Я не говорю ей, что это ты мне сказала. Мы спускаемся в долину шахты. Земля превращается в ковер из клевера, а вокруг нас настоящий зеленый дворец.
– Как красиво.
Она кивает.
– Это наш коронный номер. Гостям всегда нужно рассказывать немного истории. Но не про Отмель Убийств. Обращай внимание на то, кому и что ты рассказываешь в этих краях. Истории заразны. Мысли в голове начинают распространяться как вирус. – Она замолкает, словно потеряв ход мысли, но потом продолжает: – Гости приезжают сюда и говорят: «Не хотим уезжать». Из года в год они повторяют: «Эдди, мы совсем не хотим уезжать! Нам здесь очень нравится!» Они не видят вложенного труда. Не видят, какой этот труд тяжелый. Но нам именно это и нужно: чтобы они приезжали, видели красоту. Нужно продать идею о семье, по-настоящему живущей в условиях дикой природы. Нам не нужно, чтобы они видели, как все устроено на самом деле.

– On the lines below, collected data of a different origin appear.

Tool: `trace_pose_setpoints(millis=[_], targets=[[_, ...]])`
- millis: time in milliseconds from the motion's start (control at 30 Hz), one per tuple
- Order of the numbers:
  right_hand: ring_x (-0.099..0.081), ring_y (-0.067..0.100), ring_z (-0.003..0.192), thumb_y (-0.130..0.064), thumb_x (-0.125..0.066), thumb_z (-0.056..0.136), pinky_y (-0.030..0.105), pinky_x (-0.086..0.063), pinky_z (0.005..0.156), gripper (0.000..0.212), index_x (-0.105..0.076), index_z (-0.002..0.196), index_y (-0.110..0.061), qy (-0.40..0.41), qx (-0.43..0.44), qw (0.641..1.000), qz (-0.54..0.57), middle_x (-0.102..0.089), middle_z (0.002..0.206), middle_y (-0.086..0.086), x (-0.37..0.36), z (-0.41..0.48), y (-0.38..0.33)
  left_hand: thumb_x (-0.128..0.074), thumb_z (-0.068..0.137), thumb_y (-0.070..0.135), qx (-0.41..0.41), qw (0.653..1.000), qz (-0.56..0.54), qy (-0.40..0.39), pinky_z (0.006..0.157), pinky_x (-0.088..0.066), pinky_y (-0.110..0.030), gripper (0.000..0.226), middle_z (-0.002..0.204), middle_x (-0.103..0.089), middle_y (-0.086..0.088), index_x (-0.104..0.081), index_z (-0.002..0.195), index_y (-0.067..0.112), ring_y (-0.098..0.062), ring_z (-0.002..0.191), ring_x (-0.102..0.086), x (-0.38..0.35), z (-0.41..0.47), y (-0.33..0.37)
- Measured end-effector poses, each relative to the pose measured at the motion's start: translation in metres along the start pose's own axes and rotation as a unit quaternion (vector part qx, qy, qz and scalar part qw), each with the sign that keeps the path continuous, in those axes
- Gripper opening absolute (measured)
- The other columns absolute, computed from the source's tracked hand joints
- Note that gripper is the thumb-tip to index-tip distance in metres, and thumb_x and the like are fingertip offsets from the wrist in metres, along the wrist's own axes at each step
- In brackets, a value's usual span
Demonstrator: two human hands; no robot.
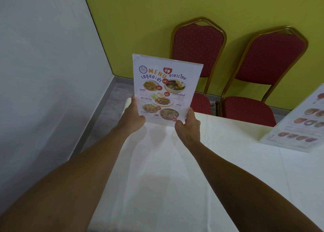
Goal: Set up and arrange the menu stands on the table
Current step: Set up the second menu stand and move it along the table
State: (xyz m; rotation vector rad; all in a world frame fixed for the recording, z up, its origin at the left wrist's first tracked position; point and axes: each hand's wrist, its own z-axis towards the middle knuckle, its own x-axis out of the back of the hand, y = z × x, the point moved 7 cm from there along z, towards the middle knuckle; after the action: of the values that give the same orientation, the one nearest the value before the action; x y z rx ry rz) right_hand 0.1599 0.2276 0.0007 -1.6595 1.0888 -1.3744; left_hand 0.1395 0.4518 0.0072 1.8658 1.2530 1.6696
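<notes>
A white menu stand (164, 89) with food photos and the word MENU is held upright just above the far left end of the table (175, 170), its printed face toward me. My left hand (134, 116) grips its lower left edge. My right hand (189, 124) grips its lower right corner. Whether its base touches the cloth is hidden by my hands. A second menu stand (298, 123) with dish photos stands tilted at the right edge of the view, on the table.
The table has a white cloth. Behind its far edge stand two red padded chairs with gold frames, one (198, 56) directly behind the held menu and one (263, 70) to the right. A white wall runs along the left, a yellow-green wall behind.
</notes>
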Motion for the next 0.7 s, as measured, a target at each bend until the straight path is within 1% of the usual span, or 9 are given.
trace_pose_setpoints(millis=[100,200,300,367,433,500,533,600,700], targets=[[-0.058,0.000,0.088,-0.012,-0.066,0.084,0.024,-0.049,0.081,0.058,-0.047,0.136,-0.028,-0.002,-0.002,1.000,-0.002,-0.062,0.113,-0.018,0.000,0.001,-0.001,-0.066,0.084,0.002,0.001,1.000,0.003,-0.001,0.067,-0.054,-0.022,0.079,0.133,-0.056,0.003,-0.024,0.144,0.032,-0.018,0.110,-0.059,0.000,0.001,-0.001],[-0.057,-0.004,0.087,-0.016,-0.067,0.083,0.021,-0.048,0.078,0.058,-0.047,0.136,-0.029,-0.003,-0.003,1.000,-0.003,-0.060,0.108,-0.022,-0.001,-0.001,-0.001,-0.067,0.084,0.002,0.005,1.000,0.004,-0.007,0.064,-0.052,-0.019,0.080,0.132,-0.056,0.003,-0.023,0.144,0.032,-0.015,0.109,-0.057,-0.002,0.003,-0.002],[-0.060,0.008,0.095,-0.015,-0.066,0.082,0.028,-0.055,0.083,0.061,-0.045,0.137,-0.029,-0.012,0.003,1.000,-0.006,-0.063,0.114,-0.017,0.002,-0.001,-0.002,-0.063,0.086,0.002,0.005,1.000,0.023,-0.015,0.066,-0.048,-0.019,0.080,0.134,-0.054,0.006,-0.021,0.147,0.032,-0.016,0.112,-0.055,-0.001,0.005,-0.005],[-0.059,0.010,0.101,-0.011,-0.064,0.083,0.034,-0.055,0.086,0.063,-0.043,0.139,-0.028,-0.024,0.010,1.000,-0.010,-0.064,0.121,-0.012,0.005,-0.002,-0.003,-0.061,0.087,0.003,0.006,0.999,0.044,-0.027,0.069,-0.049,-0.020,0.082,0.136,-0.053,0.007,-0.016,0.150,0.031,-0.018,0.117,-0.055,-0.001,0.005,-0.006],[-0.060,0.013,0.103,-0.007,-0.064,0.085,0.035,-0.056,0.086,0.064,-0.041,0.140,-0.029,-0.039,0.016,0.999,-0.024,-0.063,0.119,-0.012,0.007,-0.002,-0.003,-0.061,0.087,0.005,0.007,0.997,0.070,-0.038,0.078,-0.056,-0.031,0.086,0.138,-0.054,0.005,-0.011,0.151,0.031,-0.023,0.119,-0.058,0.000,0.003,-0.006],[-0.063,0.019,0.109,-0.006,-0.063,0.085,0.039,-0.057,0.087,0.064,-0.040,0.140,-0.030,-0.052,0.013,0.998,-0.042,-0.064,0.119,-0.011,0.009,-0.004,0.002,-0.061,0.086,0.008,0.015,0.994,0.093,-0.052,0.087,-0.057,-0.043,0.090,0.139,-0.054,0.002,-0.006,0.154,0.032,-0.027,0.119,-0.059,-0.002,-0.002,-0.009],[-0.061,0.021,0.113,-0.007,-0.063,0.086,0.042,-0.056,0.090,0.066,-0.038,0.143,-0.029,-0.059,0.008,0.997,-0.051,-0.063,0.124,-0.009,0.011,-0.005,0.006,-0.060,0.085,0.010,0.026,0.992,0.109,-0.058,0.089,-0.056,-0.048,0.092,0.140,-0.054,0.001,-0.004,0.155,0.032,-0.028,0.119,-0.059,-0.005,-0.004,-0.012],[-0.053,0.024,0.127,-0.009,-0.062,0.085,0.046,-0.049,0.099,0.073,-0.032,0.150,-0.026,-0.072,-0.004,0.994,-0.081,-0.056,0.140,-0.004,0.014,-0.006,0.017,-0.059,0.085,0.013,0.048,0.986,0.144,-0.066,0.091,-0.055,-0.049,0.089,0.142,-0.052,-0.002,-0.007,0.155,0.026,-0.030,0.119,-0.059,-0.011,-0.009,-0.018],[-0.025,0.025,0.148,-0.007,-0.055,0.085,0.046,-0.030,0.117,0.084,-0.015,0.158,-0.019,-0.091,-0.018,0.982,-0.165,-0.025,0.162,0.001,0.026,-0.007,0.036,-0.052,0.088,0.018,0.075,0.964,0.239,-0.088,0.093,-0.053,-0.045,0.067,0.141,-0.050,-0.010,-0.026,0.150,0.010,-0.032,0.118,-0.057,-0.023,-0.019,-0.017]])
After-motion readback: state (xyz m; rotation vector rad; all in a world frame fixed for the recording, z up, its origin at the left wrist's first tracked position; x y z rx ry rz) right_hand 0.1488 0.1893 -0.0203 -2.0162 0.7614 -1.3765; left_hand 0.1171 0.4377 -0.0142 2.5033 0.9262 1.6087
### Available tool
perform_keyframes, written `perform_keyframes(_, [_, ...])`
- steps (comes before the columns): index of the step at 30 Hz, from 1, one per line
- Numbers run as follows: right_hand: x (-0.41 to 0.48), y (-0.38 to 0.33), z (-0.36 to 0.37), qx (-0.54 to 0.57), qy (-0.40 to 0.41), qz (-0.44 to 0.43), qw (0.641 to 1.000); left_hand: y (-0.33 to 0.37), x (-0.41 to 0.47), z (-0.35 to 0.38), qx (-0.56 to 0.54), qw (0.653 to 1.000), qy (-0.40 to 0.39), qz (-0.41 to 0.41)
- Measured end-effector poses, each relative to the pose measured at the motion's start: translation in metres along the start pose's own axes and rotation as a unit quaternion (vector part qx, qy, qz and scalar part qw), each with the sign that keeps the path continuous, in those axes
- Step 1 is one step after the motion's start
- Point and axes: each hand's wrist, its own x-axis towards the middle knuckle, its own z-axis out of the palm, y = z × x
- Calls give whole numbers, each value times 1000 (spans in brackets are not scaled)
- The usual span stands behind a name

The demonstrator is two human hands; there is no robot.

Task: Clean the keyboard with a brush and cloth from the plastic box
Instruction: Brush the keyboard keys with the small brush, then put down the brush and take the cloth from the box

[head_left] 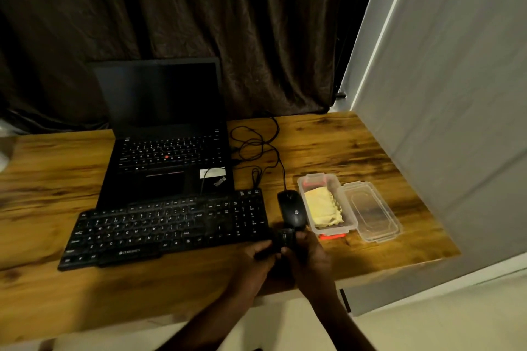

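Observation:
A black external keyboard (168,229) lies across the wooden desk in front of a laptop. Right of it stands an open clear plastic box (325,179) with red clips; a folded yellow cloth (323,206) lies inside. Near the keyboard's right front corner my left hand (256,258) and my right hand (309,255) meet around a small dark object, apparently the brush (283,238). Both hands touch it. The blur hides its shape and bristles.
A black laptop (168,137) stands open behind the keyboard. A black mouse (292,208) sits between keyboard and box, its cable (256,145) looped behind. The box's clear lid (370,212) lies to the right. A white wall borders the desk's (356,145) right edge.

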Motion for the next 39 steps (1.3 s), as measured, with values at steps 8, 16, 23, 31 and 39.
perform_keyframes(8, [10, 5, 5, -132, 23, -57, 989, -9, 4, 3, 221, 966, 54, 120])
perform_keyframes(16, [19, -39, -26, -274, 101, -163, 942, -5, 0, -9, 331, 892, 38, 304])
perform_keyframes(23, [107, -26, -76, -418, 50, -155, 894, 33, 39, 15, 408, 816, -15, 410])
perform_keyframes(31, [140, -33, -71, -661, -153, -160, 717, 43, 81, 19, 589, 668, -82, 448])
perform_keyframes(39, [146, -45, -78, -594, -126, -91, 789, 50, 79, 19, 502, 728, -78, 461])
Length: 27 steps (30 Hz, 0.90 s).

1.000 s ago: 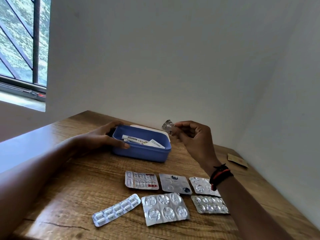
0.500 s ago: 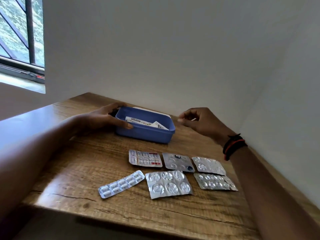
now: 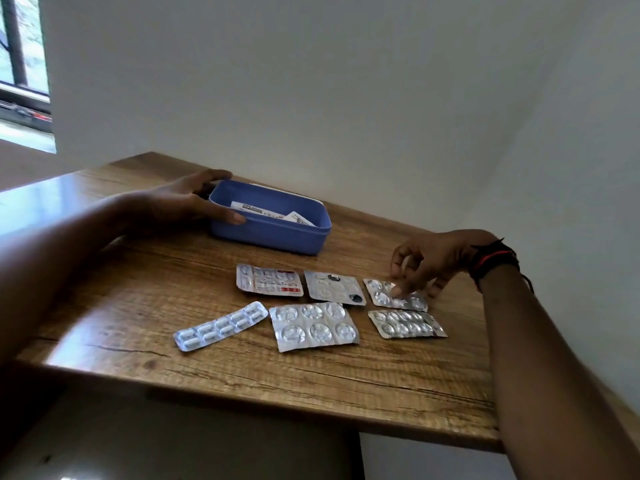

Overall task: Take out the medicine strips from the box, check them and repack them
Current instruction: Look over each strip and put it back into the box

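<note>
Your left hand [image 3: 180,202] holds the left end of the blue box [image 3: 277,235], with the thumb along its near wall and the fingers hooked over the far corner. The box is smooth plastic, a rounded rectangle whose long axis runs left to right at the back of the wood-grain worktop [image 3: 346,382]. A white printed packet [image 3: 252,210] lies inside it. In front of the box, six foil strips lie flat in two rows. The back row has a red-printed strip [image 3: 269,280], a flat dull strip with dark spots [image 3: 334,287] and a crinkled round-blister strip [image 3: 382,296]. The front row has a narrow capsule strip [image 3: 221,325] pointing up to the right, a wide strip of six big round blisters [image 3: 313,326] and a small shiny strip [image 3: 407,324] lying left to right. Your right hand [image 3: 433,261], with red and black bands [image 3: 493,259] at the wrist, hangs over the round-blister strip. Its fingers are bent and spread, and one fingertip touches the foil without pinching it.
</note>
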Available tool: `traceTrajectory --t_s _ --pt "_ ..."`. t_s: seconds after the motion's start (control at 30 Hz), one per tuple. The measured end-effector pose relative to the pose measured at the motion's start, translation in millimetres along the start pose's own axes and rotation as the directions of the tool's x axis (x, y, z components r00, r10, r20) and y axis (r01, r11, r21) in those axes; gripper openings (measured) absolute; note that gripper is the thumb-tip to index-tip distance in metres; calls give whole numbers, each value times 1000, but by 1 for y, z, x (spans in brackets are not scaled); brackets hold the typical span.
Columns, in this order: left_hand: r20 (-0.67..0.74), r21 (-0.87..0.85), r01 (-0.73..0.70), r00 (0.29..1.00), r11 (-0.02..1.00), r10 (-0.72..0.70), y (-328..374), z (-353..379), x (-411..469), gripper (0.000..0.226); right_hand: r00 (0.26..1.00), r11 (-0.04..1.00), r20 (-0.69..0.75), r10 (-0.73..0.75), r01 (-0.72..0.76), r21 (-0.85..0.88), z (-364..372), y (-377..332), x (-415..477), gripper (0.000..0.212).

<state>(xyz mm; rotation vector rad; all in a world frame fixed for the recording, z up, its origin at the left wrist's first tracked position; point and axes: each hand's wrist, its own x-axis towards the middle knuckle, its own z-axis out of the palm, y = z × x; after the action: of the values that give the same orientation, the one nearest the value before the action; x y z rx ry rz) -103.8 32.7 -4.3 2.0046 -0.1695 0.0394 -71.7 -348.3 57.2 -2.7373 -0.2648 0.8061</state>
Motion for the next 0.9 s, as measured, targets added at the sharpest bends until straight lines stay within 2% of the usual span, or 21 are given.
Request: traceTrajectory --t_s 0.13,0.27,0.37,0.4,0.47,0.53,0.6,0.7,0.8,0.87,0.9 --pt "25 -14 12 1000 1000 -12 -1 -1 0 114 1000 1000 13 6 -6 13 4 -6 3 63" --pt "29 -28 0 1000 1000 1 1 -1 -2 114 998 996 -52 -31 35 76 8 -11 5 56" --pt "32 -20 -5 999 1000 6 4 -1 -5 142 981 970 -174 -92 127 208 8 -12 4 45" --pt "31 -18 -7 999 1000 8 5 -2 -6 144 964 946 -235 -124 186 265 7 -13 3 40" --pt "33 -31 -15 999 999 16 4 -2 -5 133 909 862 -363 -203 342 374 4 -13 1 37" --pt "29 -41 -22 999 999 23 3 -2 -5 125 849 749 -463 -255 477 460 1 -15 -2 44" --pt "27 -62 -17 999 998 18 2 -3 -3 121 809 658 -511 -292 557 507 -2 -18 -4 53" --pt "37 -80 -28 999 996 32 -1 -2 -3 102 760 591 -556 -336 630 504 0 -25 -4 57" --pt "52 -93 -34 998 995 39 -3 -3 -1 86 673 590 -649 -355 700 402 5 -32 -2 44" --pt "46 -78 -31 998 996 35 -3 -4 0 86 537 652 -748 -389 734 189 8 -35 2 26" --pt "41 -66 -27 999 997 30 -3 -4 1 90 432 677 -800 -416 735 44 10 -37 4 19"
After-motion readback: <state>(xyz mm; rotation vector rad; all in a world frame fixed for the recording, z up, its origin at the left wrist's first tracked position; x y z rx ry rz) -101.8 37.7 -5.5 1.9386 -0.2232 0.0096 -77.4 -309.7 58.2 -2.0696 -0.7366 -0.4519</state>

– А как все на самом деле?
– На самом деле это труд. – Мы проезжаем мимо ряда синих цистерн. – Это наше водоснабжение. Шесть резервуаров. Вся вода, которой мы пользуемся, поступает отсюда. Она по отдельным трубам распределяется по участку. Одна идет к нашему дому, вторая – к гостевым домикам, в том числе и к твоему, а самые дальние идут к дому моего сына и к хозпостройкам на пастбищах. Летом нам приходится распределять подачу воды в душевые для гостей; если все будут купаться в одно время, вы это почувствуете. Я говорю гостям: «Две минуты, этого вполне достаточно. Мы на природе, вы все равно запачкаетесь».
Мы спускаемся с горы.
– Это стрельбище. – Она указывает на открытый участок земли, в дальнем конце которого беспорядочно стоят мишени. – У нас есть практически все виды ружей, всего четыреста двадцать семь штук. – Меня настораживает это число, и я сразу же начинаю сомневаться. Я испытываю подобные эмоции ко многим вещам, которые говорит твоя мать: она будто рисуется. – Некоторым образцам больше ста лет, но есть и другие, новые и современные, оснащенные лазером. Мы даем нашим гостям возможность попробовать все.